How to complete this task =>
Go line by line through the entries and show those that hold the string "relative".
=====
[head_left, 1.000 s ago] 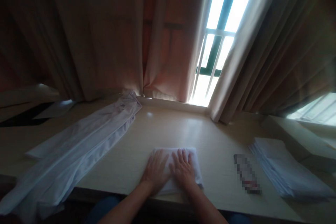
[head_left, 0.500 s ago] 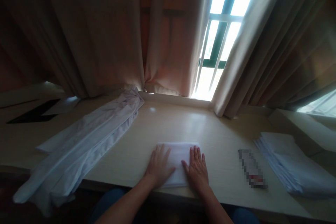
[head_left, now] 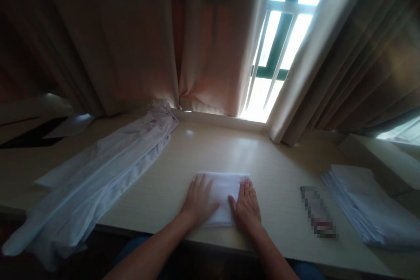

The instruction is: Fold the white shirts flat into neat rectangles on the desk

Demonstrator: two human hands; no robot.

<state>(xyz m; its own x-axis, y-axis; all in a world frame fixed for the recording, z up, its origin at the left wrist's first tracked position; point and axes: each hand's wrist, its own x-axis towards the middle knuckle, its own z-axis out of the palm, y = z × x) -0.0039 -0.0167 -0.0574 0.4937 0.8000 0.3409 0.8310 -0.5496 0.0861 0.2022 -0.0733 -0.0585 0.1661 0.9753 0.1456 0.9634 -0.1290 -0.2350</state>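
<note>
A folded white cloth (head_left: pixel 223 192) lies flat as a neat rectangle near the front edge of the table. My left hand (head_left: pixel 199 200) rests on its left side, fingers spread and slightly blurred. On the right side of the cloth lies my right hand (head_left: pixel 246 203), flat, with the thumb held apart from the fingers. Both palms face down, and neither hand grips anything. What kind of garment or sheet the folded cloth is, I cannot tell.
Long white garments (head_left: pixel 108 166) lie across the table (head_left: pixel 138 203) at left, hanging over its front edge. To the right are a pixelated object (head_left: pixel 317 212) and a stack of folded white cloths (head_left: pixel 374 205). Curtains (head_left: pixel 131 43) and a window stand behind.
Both hands stay on the folded cloth, which sits slightly higher in view. The left hand is a little more blurred. The camera view has shifted slightly.
</note>
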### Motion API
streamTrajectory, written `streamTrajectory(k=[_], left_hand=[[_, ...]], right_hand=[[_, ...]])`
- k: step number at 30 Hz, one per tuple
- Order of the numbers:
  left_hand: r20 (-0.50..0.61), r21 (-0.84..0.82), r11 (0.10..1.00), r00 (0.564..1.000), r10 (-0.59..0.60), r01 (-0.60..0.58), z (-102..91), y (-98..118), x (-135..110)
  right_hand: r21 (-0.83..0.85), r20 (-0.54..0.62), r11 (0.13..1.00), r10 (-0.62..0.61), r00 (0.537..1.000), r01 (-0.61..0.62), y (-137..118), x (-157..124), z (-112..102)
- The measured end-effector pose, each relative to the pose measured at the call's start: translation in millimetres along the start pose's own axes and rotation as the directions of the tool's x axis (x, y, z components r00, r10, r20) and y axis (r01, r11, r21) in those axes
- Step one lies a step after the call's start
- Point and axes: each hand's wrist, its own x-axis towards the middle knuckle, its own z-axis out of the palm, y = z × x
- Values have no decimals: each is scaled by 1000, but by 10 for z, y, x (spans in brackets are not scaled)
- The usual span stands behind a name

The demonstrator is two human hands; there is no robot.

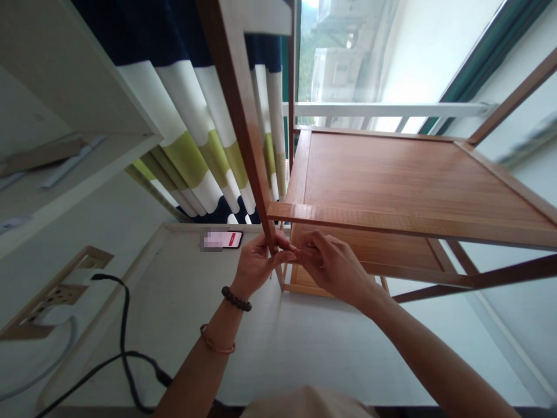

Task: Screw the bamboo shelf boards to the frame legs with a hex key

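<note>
A wooden shelf rack [391, 186] stands on a white tabletop [278, 342]. My left hand [257, 262] is closed around the rack's front left upright post [243, 128], just below the middle shelf. My right hand [331, 264] meets it there, fingers pinched together at the post on something too small to make out. A lower shelf [383, 249] shows behind my hands. I wear two bead bracelets on the left wrist.
A phone [223, 239] lies on the table's far edge. A black cable [126, 342] runs across the left side near a wall socket panel [56, 293]. Striped curtains [195, 145] hang behind, beside a window. White shelving is at the left.
</note>
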Motion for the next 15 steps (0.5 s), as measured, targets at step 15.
streamTrajectory(k=[15], left_hand=[[6, 122, 983, 990, 138, -138, 111, 74, 18]], right_hand=[[-120, 398, 983, 173, 901, -136, 896, -1248, 1215]])
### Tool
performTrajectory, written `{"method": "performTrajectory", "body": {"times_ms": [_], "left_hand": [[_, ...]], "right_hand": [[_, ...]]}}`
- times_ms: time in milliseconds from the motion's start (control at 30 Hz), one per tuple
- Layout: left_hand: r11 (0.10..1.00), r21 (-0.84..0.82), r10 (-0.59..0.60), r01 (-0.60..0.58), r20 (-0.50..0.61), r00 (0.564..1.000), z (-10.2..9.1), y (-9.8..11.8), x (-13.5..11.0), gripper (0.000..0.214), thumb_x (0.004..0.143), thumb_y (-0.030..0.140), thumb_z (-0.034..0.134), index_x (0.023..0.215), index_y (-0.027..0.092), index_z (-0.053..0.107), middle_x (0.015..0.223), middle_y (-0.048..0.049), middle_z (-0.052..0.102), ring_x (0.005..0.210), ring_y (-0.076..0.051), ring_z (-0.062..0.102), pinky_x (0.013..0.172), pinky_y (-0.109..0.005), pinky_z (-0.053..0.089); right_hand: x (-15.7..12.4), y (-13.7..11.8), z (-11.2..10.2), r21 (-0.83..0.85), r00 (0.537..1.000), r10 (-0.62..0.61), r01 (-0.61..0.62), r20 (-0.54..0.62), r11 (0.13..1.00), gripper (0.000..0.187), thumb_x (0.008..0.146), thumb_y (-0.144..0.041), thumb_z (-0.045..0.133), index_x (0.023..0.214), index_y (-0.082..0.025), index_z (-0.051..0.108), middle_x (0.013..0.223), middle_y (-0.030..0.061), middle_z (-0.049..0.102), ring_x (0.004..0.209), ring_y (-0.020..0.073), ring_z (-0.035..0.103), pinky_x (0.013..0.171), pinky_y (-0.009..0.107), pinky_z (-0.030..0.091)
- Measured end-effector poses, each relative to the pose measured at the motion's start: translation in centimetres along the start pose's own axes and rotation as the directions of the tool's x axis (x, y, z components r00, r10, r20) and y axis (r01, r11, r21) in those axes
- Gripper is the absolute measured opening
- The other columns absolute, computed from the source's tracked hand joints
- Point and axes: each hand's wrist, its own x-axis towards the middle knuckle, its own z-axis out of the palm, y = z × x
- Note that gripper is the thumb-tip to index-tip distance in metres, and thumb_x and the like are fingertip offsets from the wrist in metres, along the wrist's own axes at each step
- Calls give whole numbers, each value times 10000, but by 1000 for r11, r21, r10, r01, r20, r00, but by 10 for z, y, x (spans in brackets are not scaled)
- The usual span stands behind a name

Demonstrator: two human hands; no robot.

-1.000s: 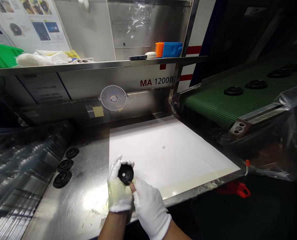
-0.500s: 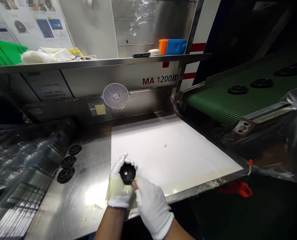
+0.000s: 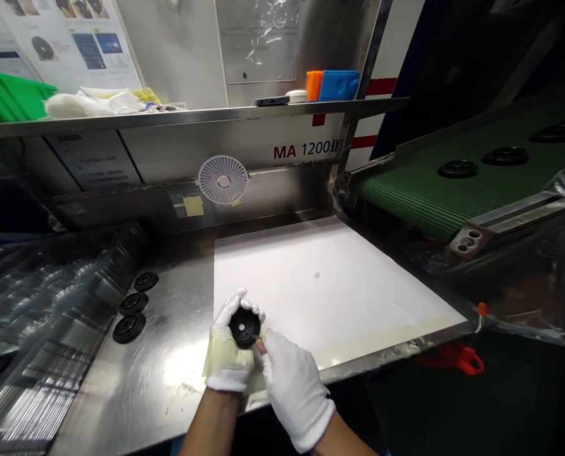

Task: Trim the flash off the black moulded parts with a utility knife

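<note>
My left hand [image 3: 228, 351], in a white glove with yellowish covering on it, is closed round a round black plastic part [image 3: 248, 329] with a small hole in its middle. The part's flat face is turned up toward me, over the near left corner of the white sheet. My right hand [image 3: 292, 379], also in a white glove, is closed in a pinch at the lower right rim of that part. A bare fingertip shows there; whatever it pinches is too small to make out. Several ringed black parts, one of them a near one [image 3: 129, 327], lie on the metal table to the left.
A white sheet [image 3: 282, 272] covers much of the metal table [image 3: 168, 342]. Clear plastic trays [image 3: 49, 304] are stacked at left. To the right, a green conveyor belt [image 3: 415, 196] carries black parts. A small fan [image 3: 223, 180] stands below the shelf [image 3: 206, 115]. Red-handled tool [image 3: 463, 360] hangs at right.
The whole view has shifted slightly. My right hand has moved a little along the rim of the black part; both hands keep nearly the same grip.
</note>
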Motion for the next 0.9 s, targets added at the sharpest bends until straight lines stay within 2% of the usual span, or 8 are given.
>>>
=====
Exercise response =>
- The measured end-effector pose, each relative to the pose measured at the call's start: translation in millimetres along the start pose's own axes and rotation as the directions of the tool's x axis (x, y, z components r00, r10, r20) and y axis (r01, r11, r21) in those axes
- Measured end-effector poses, each relative to the pose measured at the motion's start: translation in centimetres along the start pose's own axes and rotation as the directions of the tool's x axis (x, y, z components r00, r10, r20) and y axis (r01, r11, r21) in those axes

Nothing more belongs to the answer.